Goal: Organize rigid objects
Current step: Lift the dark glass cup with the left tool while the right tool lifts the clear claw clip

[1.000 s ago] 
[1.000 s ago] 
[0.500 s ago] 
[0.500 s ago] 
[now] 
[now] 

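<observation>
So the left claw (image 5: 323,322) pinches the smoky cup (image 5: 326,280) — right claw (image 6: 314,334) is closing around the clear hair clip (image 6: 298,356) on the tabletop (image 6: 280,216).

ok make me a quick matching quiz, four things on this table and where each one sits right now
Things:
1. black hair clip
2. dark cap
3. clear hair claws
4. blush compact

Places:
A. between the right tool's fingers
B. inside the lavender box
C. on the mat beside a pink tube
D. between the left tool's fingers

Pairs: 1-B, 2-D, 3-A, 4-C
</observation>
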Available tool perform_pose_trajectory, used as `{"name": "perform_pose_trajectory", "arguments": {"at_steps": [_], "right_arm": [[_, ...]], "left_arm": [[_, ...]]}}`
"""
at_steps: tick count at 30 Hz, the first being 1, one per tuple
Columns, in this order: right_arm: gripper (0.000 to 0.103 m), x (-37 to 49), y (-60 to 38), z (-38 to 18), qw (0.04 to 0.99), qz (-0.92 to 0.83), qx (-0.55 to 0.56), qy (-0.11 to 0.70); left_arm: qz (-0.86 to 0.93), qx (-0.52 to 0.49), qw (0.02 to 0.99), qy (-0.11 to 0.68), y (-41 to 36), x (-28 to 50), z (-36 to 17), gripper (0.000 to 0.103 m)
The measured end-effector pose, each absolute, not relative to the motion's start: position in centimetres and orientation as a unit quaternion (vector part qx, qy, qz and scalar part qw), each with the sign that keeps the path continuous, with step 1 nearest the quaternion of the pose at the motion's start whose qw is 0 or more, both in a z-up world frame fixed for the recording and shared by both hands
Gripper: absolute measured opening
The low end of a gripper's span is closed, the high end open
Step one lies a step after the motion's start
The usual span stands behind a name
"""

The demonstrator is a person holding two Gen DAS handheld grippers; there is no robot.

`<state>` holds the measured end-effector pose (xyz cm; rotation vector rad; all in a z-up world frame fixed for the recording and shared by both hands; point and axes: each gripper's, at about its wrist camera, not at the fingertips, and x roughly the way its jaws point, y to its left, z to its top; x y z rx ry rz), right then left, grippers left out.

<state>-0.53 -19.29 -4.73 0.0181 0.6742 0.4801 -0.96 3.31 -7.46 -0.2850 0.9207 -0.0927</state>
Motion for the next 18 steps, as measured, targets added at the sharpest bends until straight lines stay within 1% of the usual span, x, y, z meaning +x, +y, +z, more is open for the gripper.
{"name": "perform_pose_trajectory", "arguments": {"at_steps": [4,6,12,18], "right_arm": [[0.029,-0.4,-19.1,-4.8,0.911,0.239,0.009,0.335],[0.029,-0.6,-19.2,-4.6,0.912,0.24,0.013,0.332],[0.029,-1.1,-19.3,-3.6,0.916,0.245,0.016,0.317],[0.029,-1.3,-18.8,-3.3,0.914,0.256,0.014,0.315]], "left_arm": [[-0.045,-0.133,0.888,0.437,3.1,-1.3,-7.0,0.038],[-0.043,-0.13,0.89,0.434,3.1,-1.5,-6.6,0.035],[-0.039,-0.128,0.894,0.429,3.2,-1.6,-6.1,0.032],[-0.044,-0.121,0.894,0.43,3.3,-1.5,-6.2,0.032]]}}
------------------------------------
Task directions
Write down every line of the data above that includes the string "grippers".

Result
The demonstrator is a person holding two Gen DAS handheld grippers; there is no robot.
`<state>` holds the measured end-effector pose (xyz cm; rotation vector rad; all in a z-up world frame fixed for the recording and shared by both hands; point and axes: each gripper's, at about its wrist camera, not at the fingertips, and x roughly the way its jaws point, y to its left, z to its top; x y z rx ry rz), right then left, grippers left out.

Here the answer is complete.